One small street however, refused the advances of the big company. Every last housewife stood fast. His eyes glittered an even brighter blue as he told me what his customers had said. “E’s bin bringin t’ milk since afore we was born, we’ll stick wi’ im, an that’s that!” And they did!

In return for their loyalty, he continued to deliver the milk long long after he should have retired. Spending half a day doing a job that a younger man could have done in half an hour. Many would say he was foolish, that he could live out the rest of his days in his easy chair in front of the fire. But this was his life, and had been for as long as he could remember. He wasn’t ready to give in yet, and sitting there across from him, I understood, what’s more, I admired him for it.

I recalled this story while I was sitting in the café in Hinckley market the other day, and I thought to myself, ‘Perhaps if being an angry young man was all an act, maybe being a grumpy old man is just an act too’. I ruminated about this as I ate my fish and peas while trying to decide whether the girl who had just walked in wearing a knitted dress was naked underneath. She looked like she was, the dress consisted of a collection of holes, held together by bits of string, but infuriatingly, my eyes were not quite good enough to see through it in the dim light.

Was I really a grumpy old man?
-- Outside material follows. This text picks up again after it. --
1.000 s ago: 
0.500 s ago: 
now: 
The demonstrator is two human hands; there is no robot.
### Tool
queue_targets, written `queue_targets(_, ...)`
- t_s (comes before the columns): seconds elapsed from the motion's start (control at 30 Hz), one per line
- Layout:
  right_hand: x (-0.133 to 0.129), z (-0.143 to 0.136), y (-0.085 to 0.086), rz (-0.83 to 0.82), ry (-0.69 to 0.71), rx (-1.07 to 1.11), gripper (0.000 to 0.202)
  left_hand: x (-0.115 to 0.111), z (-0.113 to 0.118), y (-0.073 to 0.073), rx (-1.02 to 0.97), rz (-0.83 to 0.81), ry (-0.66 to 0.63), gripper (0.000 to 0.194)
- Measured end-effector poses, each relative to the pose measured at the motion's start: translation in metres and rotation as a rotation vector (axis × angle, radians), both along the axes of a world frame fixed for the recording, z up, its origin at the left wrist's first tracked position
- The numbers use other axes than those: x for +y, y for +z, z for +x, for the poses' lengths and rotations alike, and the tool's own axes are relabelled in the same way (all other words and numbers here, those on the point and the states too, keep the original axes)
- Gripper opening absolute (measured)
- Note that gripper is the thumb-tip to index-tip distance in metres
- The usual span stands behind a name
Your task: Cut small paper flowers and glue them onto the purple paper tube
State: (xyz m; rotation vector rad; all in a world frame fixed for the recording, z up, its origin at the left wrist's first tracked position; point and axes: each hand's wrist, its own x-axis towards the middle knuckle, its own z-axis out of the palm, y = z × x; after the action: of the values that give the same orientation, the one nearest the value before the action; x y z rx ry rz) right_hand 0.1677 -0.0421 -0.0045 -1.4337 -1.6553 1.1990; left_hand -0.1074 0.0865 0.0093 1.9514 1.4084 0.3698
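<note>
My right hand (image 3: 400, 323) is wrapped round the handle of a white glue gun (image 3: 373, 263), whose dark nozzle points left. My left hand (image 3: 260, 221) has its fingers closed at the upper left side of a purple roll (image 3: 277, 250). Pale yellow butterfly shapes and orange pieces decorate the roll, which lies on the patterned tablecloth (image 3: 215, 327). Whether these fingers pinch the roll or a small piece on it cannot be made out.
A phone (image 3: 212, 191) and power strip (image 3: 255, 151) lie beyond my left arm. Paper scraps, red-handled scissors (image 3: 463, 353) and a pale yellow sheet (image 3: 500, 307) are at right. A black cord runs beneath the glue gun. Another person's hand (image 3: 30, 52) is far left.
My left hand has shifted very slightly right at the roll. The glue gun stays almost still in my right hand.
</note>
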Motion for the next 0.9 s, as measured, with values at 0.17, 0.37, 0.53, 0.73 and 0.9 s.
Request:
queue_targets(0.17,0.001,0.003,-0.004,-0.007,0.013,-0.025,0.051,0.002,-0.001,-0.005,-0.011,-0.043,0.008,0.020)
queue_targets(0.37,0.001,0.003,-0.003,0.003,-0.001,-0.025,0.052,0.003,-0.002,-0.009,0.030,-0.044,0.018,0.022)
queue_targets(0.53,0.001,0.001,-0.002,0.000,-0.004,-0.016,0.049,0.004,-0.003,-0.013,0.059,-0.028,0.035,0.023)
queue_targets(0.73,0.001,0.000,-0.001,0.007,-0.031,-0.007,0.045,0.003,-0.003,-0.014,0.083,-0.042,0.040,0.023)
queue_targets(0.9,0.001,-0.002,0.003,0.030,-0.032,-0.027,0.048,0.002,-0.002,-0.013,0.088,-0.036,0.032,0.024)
I had pretended to be grumpy when the girl who served my fish and peas asked me, “Do you want a small fish, or a large fish?”  “I’ll have a large fish please.” “You will have to wait 10 minutes,” she said. “In that case, I’ll have an ordinary sized fish,” I told her. “You mean small?” she asked. “Yes,” I sighed, “I mean small”

On the outside, I must have looked like a grumpy old man, but on the inside, I was laughing my socks off.

When the girl with the dress left, I left too, moving close behind her as she stepped out into the bright sunlight. I looked at that dress from every possible angle. Peering closely at it from behind and from both sides. I even hurried ahead and pretended to look in a shop window so that I could look from the front; eventually I gave up, still undecided.

I made my way back to where I had parked my bike, and sat on a bench for a few moments wondering if one day, someone would become curious enough about my life to buy me a cup of tea, and listen to my story.

Just then, someone standing behind me whispered something in my ear. It was a female voice, sexy and sultry, the kind that makes a vicar want to kick a hole in a stained glass window. I spun around, and saw the girl in the dress walking slowly away. She must have rumbled my little effort at detective work. She had whispered, “Pink underwear”.

(Ok, so I made the bit about the whispering up, but it could have happened)

I didn’t make a very good job of being an angry young man, and I’m failing miserably at being a grumpy old man. Although she shakes her head and tut tuts in all the right places, I suspect Mrs Red can see right through me. She listens to me with a solemn expression, but when she turns away, I can see from her reflection in the window that she is laughing at me.

Being a grumpy old man is a tough gig, too many little things in life amuse me, I am determined to keep on practicing though, I’ll get it right sooner or later.